■ SUPPLIED ENTRIES
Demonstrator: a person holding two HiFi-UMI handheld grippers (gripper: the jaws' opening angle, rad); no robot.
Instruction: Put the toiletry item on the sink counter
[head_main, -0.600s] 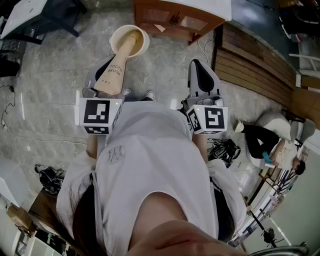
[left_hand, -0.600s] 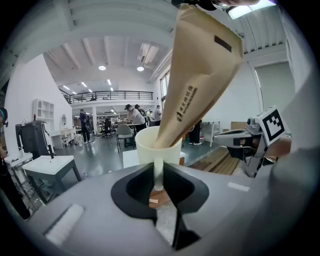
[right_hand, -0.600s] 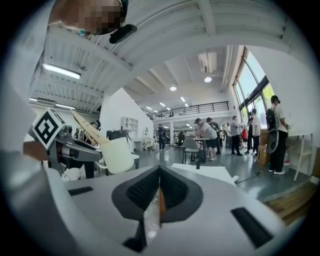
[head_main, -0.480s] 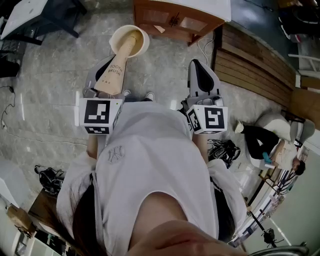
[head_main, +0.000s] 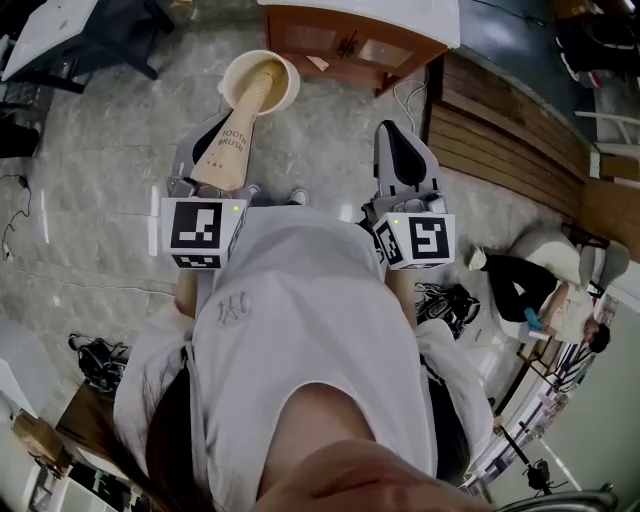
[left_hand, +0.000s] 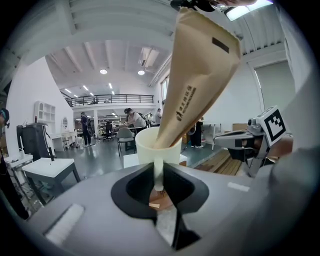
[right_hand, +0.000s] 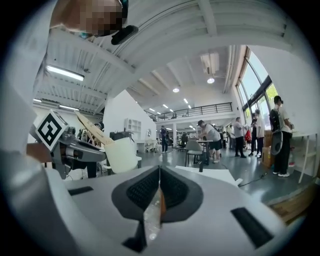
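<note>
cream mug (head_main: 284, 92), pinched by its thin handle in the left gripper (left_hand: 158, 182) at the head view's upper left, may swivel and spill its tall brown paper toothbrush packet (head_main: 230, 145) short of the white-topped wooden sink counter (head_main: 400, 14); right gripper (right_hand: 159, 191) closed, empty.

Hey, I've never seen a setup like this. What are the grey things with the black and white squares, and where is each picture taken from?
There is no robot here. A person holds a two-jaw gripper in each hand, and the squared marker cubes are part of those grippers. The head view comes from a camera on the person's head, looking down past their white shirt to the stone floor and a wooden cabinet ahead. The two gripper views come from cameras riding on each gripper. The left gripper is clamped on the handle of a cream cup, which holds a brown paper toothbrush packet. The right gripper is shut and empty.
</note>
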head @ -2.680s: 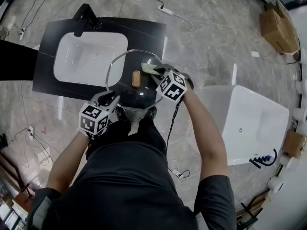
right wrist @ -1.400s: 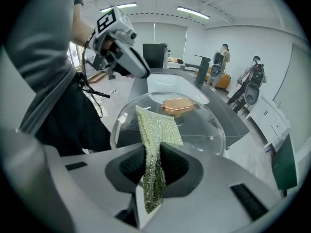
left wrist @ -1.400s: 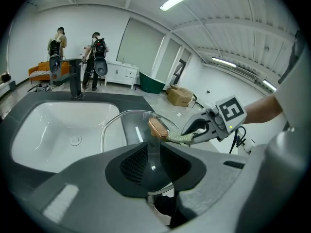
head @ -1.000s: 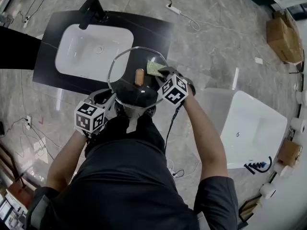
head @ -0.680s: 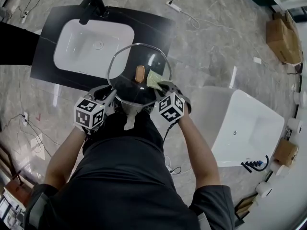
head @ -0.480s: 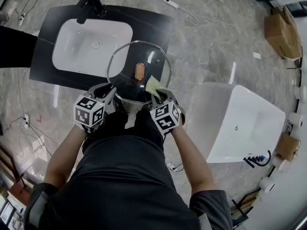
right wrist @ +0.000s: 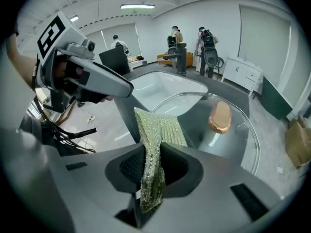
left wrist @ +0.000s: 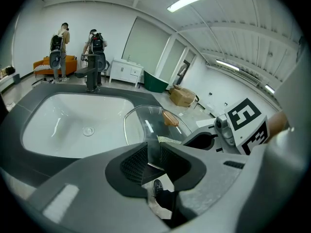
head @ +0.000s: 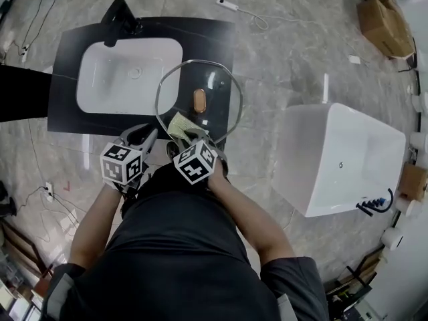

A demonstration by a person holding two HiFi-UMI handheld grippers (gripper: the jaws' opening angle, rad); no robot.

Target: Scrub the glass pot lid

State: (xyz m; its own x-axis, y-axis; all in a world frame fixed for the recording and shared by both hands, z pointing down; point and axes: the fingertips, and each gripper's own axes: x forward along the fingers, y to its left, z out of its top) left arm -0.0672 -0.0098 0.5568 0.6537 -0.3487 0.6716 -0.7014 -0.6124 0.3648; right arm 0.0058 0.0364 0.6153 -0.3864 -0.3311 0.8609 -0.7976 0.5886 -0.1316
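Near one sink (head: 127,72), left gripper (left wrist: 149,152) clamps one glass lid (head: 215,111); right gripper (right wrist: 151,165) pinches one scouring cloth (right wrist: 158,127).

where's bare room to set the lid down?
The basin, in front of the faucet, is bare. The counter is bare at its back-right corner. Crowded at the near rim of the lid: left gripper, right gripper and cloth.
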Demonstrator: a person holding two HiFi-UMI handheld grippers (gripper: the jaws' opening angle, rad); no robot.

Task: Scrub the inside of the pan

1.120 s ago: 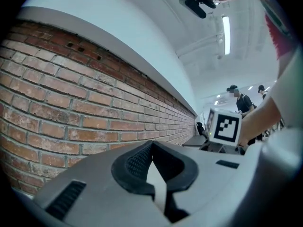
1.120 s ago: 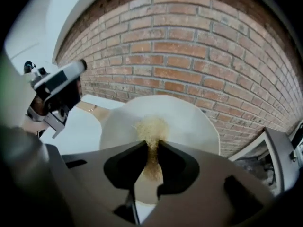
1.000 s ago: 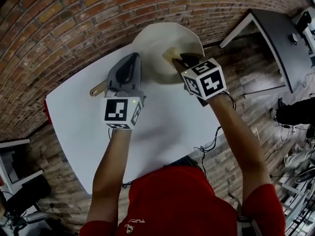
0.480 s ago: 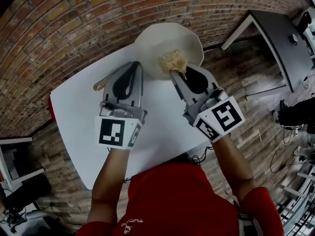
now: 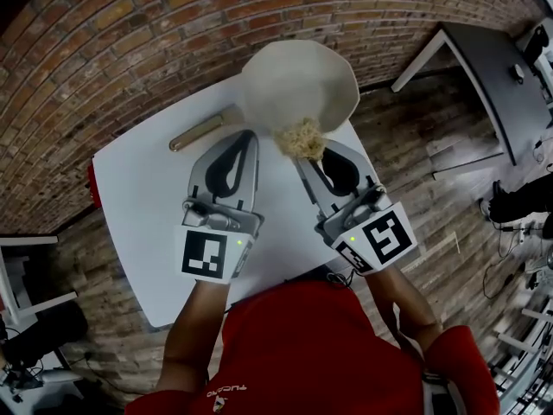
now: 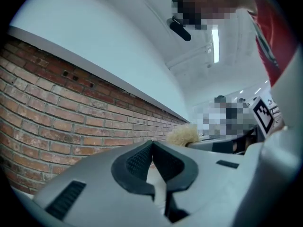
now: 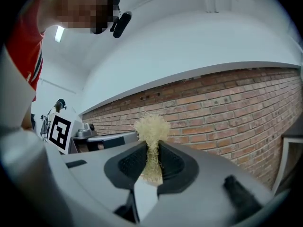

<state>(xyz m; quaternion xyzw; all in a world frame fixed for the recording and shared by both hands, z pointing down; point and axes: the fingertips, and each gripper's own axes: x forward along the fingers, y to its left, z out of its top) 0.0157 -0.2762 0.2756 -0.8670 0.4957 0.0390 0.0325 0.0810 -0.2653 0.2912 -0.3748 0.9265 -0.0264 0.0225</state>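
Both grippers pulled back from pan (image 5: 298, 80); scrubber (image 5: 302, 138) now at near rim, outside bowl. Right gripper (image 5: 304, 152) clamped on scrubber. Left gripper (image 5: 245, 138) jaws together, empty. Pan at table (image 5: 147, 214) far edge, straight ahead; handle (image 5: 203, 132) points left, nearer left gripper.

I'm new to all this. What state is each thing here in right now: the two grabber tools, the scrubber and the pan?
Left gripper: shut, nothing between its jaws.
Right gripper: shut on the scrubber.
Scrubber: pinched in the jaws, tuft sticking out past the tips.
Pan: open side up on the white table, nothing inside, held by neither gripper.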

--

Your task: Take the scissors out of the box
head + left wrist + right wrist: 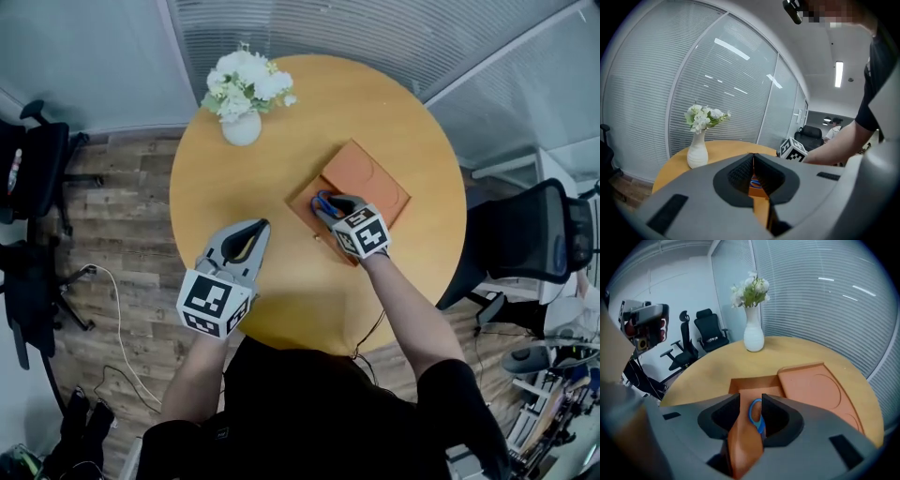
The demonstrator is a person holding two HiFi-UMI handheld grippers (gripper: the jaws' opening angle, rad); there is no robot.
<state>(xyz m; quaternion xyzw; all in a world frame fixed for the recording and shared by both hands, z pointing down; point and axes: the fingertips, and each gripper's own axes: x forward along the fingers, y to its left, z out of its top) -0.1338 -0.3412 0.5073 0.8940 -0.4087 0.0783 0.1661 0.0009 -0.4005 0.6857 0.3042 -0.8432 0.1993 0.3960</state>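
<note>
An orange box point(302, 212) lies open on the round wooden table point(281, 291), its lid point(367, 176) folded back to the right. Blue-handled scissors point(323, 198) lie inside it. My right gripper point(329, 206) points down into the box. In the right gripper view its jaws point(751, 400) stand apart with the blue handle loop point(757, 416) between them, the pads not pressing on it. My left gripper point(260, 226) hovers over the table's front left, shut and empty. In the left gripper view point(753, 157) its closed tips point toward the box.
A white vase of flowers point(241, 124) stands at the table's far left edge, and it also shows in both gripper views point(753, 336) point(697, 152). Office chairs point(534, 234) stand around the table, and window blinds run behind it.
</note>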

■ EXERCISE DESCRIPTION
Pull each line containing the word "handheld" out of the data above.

■ EXPECTED ANSWER
Demonstrator: a person holding two HiFi-UMI handheld grippers (gripper: the jaws' opening angle, rad); no robot.
A demonstration by a person holding two HiFi-UMI handheld grippers (gripper: the jaws' opening angle, rad); no robot.
Demonstrator: a person holding two HiFi-UMI handheld grippers (gripper: the jaws' opening angle, rad); no robot.
The demonstrator is a person holding two HiFi-UMI handheld grippers (gripper: the jaws' opening angle, rad); there is no robot.

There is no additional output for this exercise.